• _The task_
The response should consist of the listing, repeated word for word.

• _Provided data_
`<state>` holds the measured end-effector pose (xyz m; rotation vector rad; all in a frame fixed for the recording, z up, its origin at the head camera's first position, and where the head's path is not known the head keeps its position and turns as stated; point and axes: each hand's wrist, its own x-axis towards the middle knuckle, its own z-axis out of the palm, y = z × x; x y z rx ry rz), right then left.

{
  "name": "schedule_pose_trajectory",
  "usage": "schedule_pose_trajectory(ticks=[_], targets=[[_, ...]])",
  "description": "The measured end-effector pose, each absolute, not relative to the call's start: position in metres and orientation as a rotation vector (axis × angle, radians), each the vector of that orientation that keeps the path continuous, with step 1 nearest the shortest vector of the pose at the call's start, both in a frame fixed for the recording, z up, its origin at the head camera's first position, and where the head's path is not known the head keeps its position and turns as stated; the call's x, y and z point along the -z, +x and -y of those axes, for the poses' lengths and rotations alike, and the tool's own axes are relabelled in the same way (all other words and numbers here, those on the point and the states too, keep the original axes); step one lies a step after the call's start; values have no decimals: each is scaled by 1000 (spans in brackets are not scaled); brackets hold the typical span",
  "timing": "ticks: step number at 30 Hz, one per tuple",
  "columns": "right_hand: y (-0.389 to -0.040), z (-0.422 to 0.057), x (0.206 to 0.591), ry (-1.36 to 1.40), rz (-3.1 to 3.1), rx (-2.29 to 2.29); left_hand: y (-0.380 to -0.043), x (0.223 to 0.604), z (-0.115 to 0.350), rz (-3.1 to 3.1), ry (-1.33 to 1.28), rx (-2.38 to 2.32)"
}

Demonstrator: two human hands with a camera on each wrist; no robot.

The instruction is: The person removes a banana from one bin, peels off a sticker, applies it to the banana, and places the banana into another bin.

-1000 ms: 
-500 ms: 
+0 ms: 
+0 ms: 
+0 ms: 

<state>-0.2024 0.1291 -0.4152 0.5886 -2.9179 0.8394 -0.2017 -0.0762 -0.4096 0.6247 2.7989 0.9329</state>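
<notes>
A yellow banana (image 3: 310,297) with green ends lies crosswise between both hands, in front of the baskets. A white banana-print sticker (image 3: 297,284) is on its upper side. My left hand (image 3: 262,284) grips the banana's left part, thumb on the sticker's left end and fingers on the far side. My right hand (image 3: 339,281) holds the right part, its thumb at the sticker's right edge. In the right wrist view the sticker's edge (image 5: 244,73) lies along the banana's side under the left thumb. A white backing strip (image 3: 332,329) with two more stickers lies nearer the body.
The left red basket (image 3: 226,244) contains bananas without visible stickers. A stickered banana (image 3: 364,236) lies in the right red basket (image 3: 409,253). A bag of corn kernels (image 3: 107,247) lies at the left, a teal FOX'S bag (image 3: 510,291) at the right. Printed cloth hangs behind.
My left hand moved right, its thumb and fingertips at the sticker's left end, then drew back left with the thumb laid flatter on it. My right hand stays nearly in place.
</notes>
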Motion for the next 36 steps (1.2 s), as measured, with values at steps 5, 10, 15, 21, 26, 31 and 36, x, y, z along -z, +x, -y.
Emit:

• _Answer area_
`<state>` holds the measured end-effector pose (xyz m; rotation vector rad; all in a frame fixed for the recording, z up, its origin at the head camera's first position, and where the head's path is not known the head keeps its position and turns as stated; point and axes: each hand's wrist, its own x-axis towards the middle knuckle, its own z-axis out of the palm, y = z × x; x y z rx ry rz), right then left.

{
  "name": "schedule_pose_trajectory",
  "usage": "schedule_pose_trajectory(ticks=[_], targets=[[_, ...]])",
  "description": "The measured end-effector pose, each absolute, not relative to the call's start: position in metres and orientation as a rotation vector (axis × angle, radians), each the vector of that orientation that keeps the path continuous, with step 1 nearest the shortest vector of the pose at the call's start, both in a frame fixed for the recording, z up, its origin at the head camera's first position, and where the head's path is not known the head keeps its position and turns as stated; the call's x, y and z point along the -z, +x and -y of those axes, for the poses' lengths and rotations alike, and the tool's own axes are relabelled in the same way (all other words and numbers here, those on the point and the states too, keep the original axes); step one lies a step after the call's start; values have no decimals: each is scaled by 1000 (spans in brackets are not scaled); brackets hold the typical span",
  "timing": "ticks: step number at 30 Hz, one per tuple",
  "columns": "right_hand: y (-0.389 to -0.040), z (-0.422 to 0.057), x (0.206 to 0.591), ry (-1.36 to 1.40), rz (-3.1 to 3.1), rx (-2.29 to 2.29); left_hand: y (-0.380 to -0.043), x (0.223 to 0.604), z (-0.115 to 0.350), rz (-3.1 to 3.1), ry (-1.33 to 1.28), rx (-2.38 to 2.32)"
}

Demonstrator: two human hands with a camera on each wrist; no robot.

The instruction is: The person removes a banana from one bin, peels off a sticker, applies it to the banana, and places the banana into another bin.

-1000 ms: 
-500 ms: 
+0 ms: 
+0 ms: 
+0 ms: 

<state>-0.2024 0.1291 -0.4152 0.5886 -2.9179 0.8394 -0.2017 -0.0762 -0.4096 0.6247 2.7989 0.9329</state>
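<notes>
A yellow banana (image 3: 310,297) with green ends lies crosswise between both hands, in front of the baskets. A white banana-print sticker (image 3: 297,284) is on its upper side. My left hand (image 3: 262,284) grips the banana's left part, thumb on the sticker's left end and fingers on the far side. My right hand (image 3: 339,281) holds the right part, its thumb at the sticker's right edge. In the right wrist view the sticker's edge (image 5: 244,73) lies along the banana's side under the left thumb. A white backing strip (image 3: 332,329) with two more stickers lies nearer the body.
The left red basket (image 3: 226,244) contains bananas without visible stickers. A stickered banana (image 3: 364,236) lies in the right red basket (image 3: 409,253). A bag of corn kernels (image 3: 107,247) lies at the left, a teal FOX'S bag (image 3: 510,291) at the right. Printed cloth hangs behind.
My left hand moved right, its thumb and fingertips at the sticker's left end, then drew back left with the thumb laid flatter on it. My right hand stays nearly in place.
</notes>
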Motion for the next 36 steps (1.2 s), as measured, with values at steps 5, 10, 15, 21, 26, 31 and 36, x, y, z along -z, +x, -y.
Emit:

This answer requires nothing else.